Les gars n'avaient pas vraiment l'air à l'aise, et ça a donné… des malaises.
Du lot, le moment où Nick Suzuki a été questionné sur ses habiletés en français. On a senti que la question l'a pris au dépourvu… et il a répondu qu'il est capable de dire « je m'appelle Nick Suzuki, ça va? ». C'est tout.
Évidemment, dans l'optique où il affirme suivre des cours de français depuis quelques années, ça passe drôlement.

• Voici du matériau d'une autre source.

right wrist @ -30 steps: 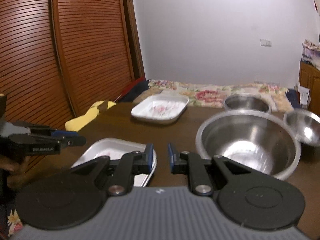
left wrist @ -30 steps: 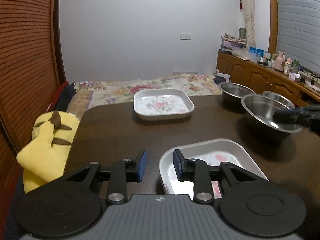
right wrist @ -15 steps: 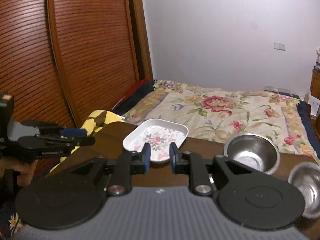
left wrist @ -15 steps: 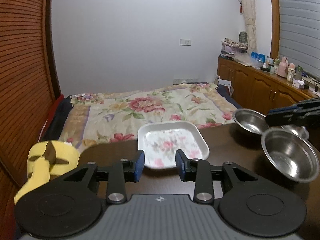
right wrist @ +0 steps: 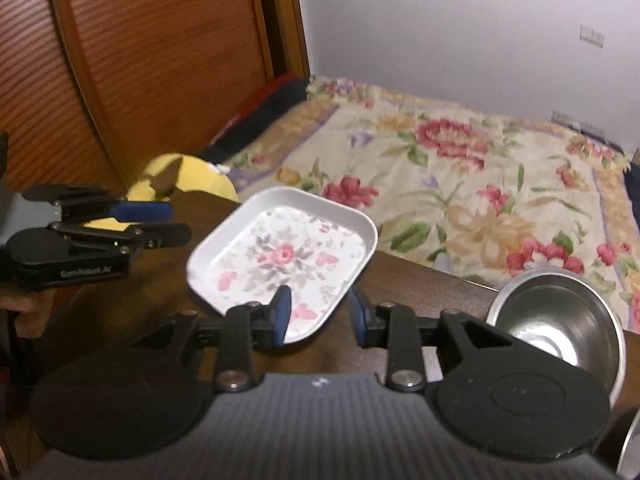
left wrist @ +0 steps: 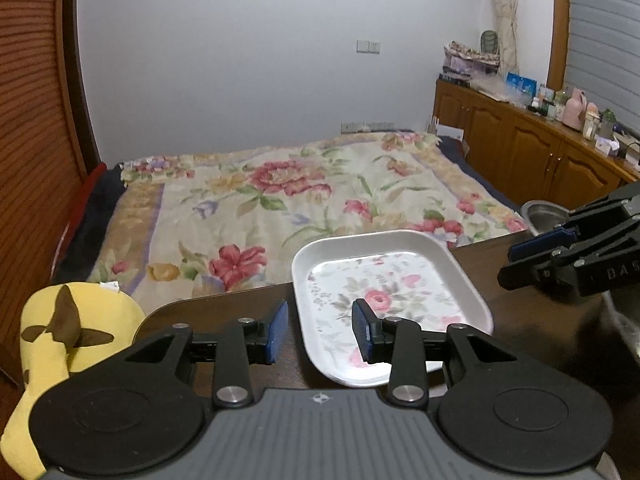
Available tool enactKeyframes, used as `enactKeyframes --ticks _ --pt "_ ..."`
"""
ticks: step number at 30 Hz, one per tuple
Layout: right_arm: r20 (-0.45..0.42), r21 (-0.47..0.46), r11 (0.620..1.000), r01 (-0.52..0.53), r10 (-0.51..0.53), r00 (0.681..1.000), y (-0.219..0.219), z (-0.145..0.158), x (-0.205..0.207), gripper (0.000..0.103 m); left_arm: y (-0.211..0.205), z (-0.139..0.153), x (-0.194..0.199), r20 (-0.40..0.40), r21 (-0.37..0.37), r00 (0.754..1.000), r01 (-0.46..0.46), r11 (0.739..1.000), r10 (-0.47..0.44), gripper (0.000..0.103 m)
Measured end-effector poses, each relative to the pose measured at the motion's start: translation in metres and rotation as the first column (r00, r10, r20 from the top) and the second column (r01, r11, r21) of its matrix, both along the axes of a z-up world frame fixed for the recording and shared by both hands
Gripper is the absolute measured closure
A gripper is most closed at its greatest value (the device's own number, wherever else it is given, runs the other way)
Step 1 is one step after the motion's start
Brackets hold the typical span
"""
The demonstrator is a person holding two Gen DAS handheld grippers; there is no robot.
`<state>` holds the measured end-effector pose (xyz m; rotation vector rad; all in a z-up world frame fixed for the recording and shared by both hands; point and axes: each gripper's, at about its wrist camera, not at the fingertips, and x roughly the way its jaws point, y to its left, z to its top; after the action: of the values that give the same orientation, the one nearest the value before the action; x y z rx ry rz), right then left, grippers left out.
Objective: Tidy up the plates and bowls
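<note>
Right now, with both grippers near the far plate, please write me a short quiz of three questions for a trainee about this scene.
1. True or false: the left gripper is clamped on the floral plate.
2. Multiple choice: what lies off the table's left corner? A) a yellow plush toy B) a glass jug C) a folded towel
3. Fill in: the steel bowl stands to the ___ of the floral plate in the right wrist view.

Key
1. False. Its jaws stand apart over the plate's near left edge, with no pad pressing on it. The right gripper has just been opening and grips nothing either.
2. A, the yellow plush toy.
3. Right.
</note>
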<state>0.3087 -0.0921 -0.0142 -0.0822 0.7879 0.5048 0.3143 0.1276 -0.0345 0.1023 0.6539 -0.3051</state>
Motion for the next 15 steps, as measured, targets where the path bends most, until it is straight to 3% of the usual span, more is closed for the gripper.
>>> enactKeyframes --ticks 5,15 --pt "-0.047 -0.021 1.000 -0.004 0.003 0.999 0.005 -0.009 0.022 0.071 0.005 -0.012 0.017 -0.035 -0.008 0.999 0.009 1.000 -0.009 0.074" --pt "-0.097 -0.086 0.996 -0.023 0.015 0.995 0.016 -0.021 0.043 0.071 0.008 -0.028 0.034 -0.069 -0.022 0.997 0.019 1.000 -0.020 0.077"
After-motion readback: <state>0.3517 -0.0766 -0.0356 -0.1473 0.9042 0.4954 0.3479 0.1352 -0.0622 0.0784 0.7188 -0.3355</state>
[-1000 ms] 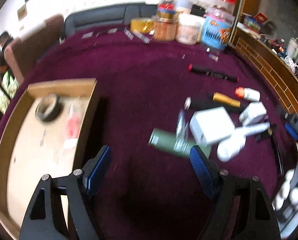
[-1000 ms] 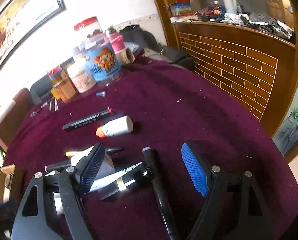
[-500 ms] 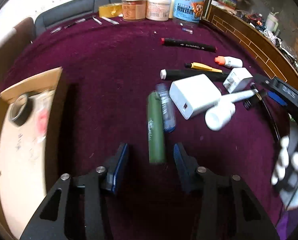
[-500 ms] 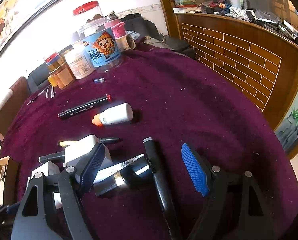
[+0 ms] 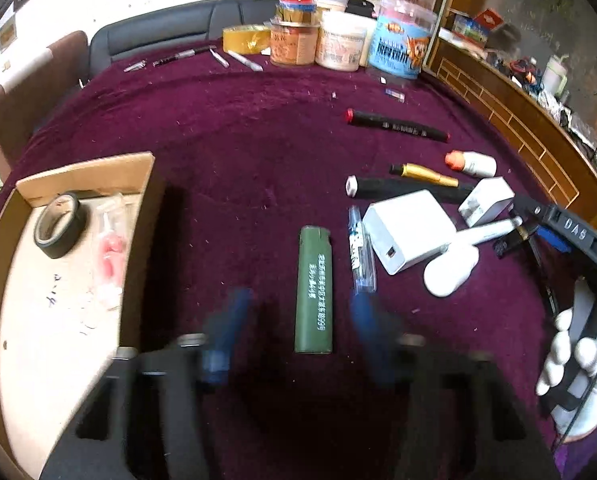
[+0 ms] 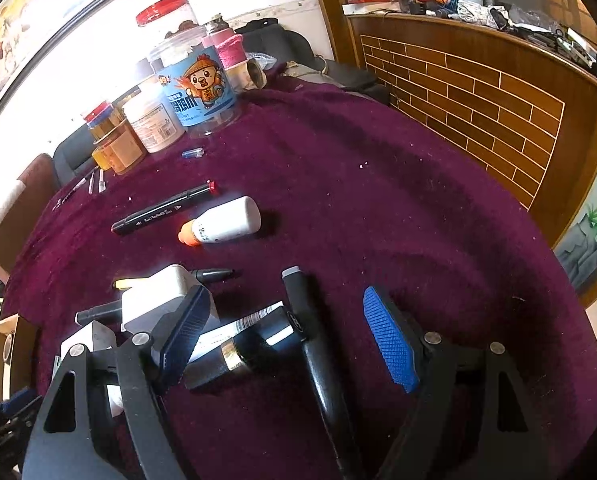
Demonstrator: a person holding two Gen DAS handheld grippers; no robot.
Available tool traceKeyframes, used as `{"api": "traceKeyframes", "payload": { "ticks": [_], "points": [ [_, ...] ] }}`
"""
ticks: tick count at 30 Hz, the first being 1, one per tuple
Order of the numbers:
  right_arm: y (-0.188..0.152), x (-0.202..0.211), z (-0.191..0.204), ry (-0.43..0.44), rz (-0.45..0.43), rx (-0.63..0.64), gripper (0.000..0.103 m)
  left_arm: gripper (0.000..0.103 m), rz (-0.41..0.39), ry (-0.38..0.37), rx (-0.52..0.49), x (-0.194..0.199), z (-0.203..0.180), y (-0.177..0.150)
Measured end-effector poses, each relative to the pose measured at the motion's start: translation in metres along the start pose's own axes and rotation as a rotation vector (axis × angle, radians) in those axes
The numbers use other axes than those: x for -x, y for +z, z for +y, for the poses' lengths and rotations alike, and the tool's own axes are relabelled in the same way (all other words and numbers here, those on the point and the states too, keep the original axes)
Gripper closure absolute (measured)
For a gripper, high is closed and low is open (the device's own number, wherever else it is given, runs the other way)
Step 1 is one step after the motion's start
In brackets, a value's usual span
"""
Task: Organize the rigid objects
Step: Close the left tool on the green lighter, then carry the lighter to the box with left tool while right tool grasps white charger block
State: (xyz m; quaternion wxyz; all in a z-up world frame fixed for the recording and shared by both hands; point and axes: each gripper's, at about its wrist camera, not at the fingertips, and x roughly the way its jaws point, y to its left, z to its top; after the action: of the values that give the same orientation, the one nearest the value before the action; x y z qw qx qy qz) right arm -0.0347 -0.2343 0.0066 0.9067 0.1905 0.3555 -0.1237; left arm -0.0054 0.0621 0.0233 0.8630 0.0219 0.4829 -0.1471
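Note:
A green lighter (image 5: 314, 290) lies on the purple cloth, pointing away from me. My left gripper (image 5: 294, 336) is open and blurred, its blue pads either side of the lighter's near end, not touching it. A cardboard box (image 5: 86, 172) at the left holds a black tape roll (image 5: 58, 226) and a pink packet (image 5: 110, 248). My right gripper (image 6: 286, 340) is open over a long black pen (image 6: 318, 360) and a black tube with a gold band (image 6: 238, 354). A white charger (image 5: 406, 230), a clear blue pen (image 5: 360, 254) and a white bottle (image 6: 222, 222) lie nearby.
Jars and tubs (image 5: 338, 44) stand at the table's far edge. A red-capped black marker (image 5: 396, 125), a gold pen (image 5: 424, 174) and a small white adapter (image 5: 486, 200) lie to the right. A brick-patterned wooden counter (image 6: 478, 92) runs along the right.
My left gripper has opened wider around the green lighter and pulled back a little. The lighter lies straight between the pads. My right gripper has held still.

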Motion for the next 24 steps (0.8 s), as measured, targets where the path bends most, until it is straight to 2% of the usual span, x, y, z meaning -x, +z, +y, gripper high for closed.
{"api": "traceKeyframes", "payload": {
  "ticks": [2, 7, 9, 10, 11, 13, 14, 16, 17, 19, 24],
  "points": [
    [0.001, -0.001, -0.001, 0.002, 0.006, -0.006, 0.024, 0.089, 0.019, -0.035, -0.001, -0.001, 0.001, -0.003],
    [0.001, -0.003, -0.002, 0.003, 0.015, -0.011, 0.024, 0.086, 0.013, -0.005, -0.002, -0.001, -0.004, -0.002],
    [0.001, -0.003, -0.003, 0.004, 0.015, -0.013, 0.024, 0.075, 0.041, 0.024, -0.024, -0.011, -0.009, 0.001],
    [0.001, -0.003, -0.003, 0.004, 0.016, -0.014, 0.024, 0.071, 0.017, 0.045, -0.057, -0.012, -0.015, 0.002],
    [0.001, -0.003, -0.003, 0.004, 0.017, -0.016, 0.024, 0.063, 0.012, 0.066, -0.087, -0.016, -0.02, 0.001],
    [0.0, -0.004, -0.005, 0.004, 0.021, -0.021, 0.024, 0.061, -0.029, 0.094, -0.122, -0.018, -0.026, 0.0],
    [0.0, -0.004, -0.005, 0.004, 0.023, -0.024, 0.024, 0.062, -0.033, 0.088, -0.115, -0.018, -0.025, 0.0],
    [0.0, -0.005, -0.007, 0.008, 0.026, -0.031, 0.024, 0.081, -0.035, 0.063, -0.079, -0.016, -0.019, 0.0],
    [0.001, -0.006, -0.008, 0.009, 0.028, -0.035, 0.024, 0.087, -0.028, 0.048, -0.068, -0.013, -0.016, 0.0],
    [0.001, -0.007, -0.01, 0.013, 0.036, -0.044, 0.024, 0.087, -0.025, -0.004, -0.025, -0.003, -0.007, -0.004],
    [0.001, -0.008, -0.013, 0.019, 0.04, -0.057, 0.024, 0.087, -0.092, -0.124, 0.048, 0.045, 0.009, -0.017]
  ]
}}
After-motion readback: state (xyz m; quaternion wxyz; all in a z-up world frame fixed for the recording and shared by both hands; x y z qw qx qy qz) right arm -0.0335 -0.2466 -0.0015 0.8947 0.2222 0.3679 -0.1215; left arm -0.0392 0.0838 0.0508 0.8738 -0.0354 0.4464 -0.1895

Et dans un texte pour La Presse, Hugo Dumas n'y est pas allé de main morte à l'endroit du capitaine :
Est-ce qu'on peut maintenant arrêter de gober le grand mensonge collectif que [Nick Suzuki] apprend le français? – Hugo Dumas
Vraiment une bonne chronique! ‘Suzuki in Paris'! https://t.co/UhvGNeZnbS
— Brendan Kelly (@brendanshowbiz) January 27, 2026
Ça relève à peine du premier niveau de Duolingo, à ses yeux.
Dans les faits, on peut se demander si la réponse de Suzuki est attribuable (au moins partiellement) au fait que la question l'a pris de court. Peut-être qu'il ne s'attendait pas à devoir parler français, et que la réalité du direct préenregistré a fait en sorte que ça a sorti… comme ça.
Mais d'un autre côté, considérant que Suzuki répète depuis des années qu'il trouve important d'apprendre le français, qu'il a donné une entrevue en français à TVA Sports en début de saison et qu'il fait des publicités en français, difficile de penser qu'il n'a jamais envisagé la possibilité de se faire questionner à ce sujet-là, t'sais.
Dans tous les cas, il est vrai que ça paraît mal. Que ce soit parce qu'il ne maîtrise pas du tout le français ou parce qu'il ne s'attendait pas à se faire poser la question, ça a donné un résultat qui, sans surprise, l'expose à des critiques.
J'ai hâte de voir si ça va éventuellement changer.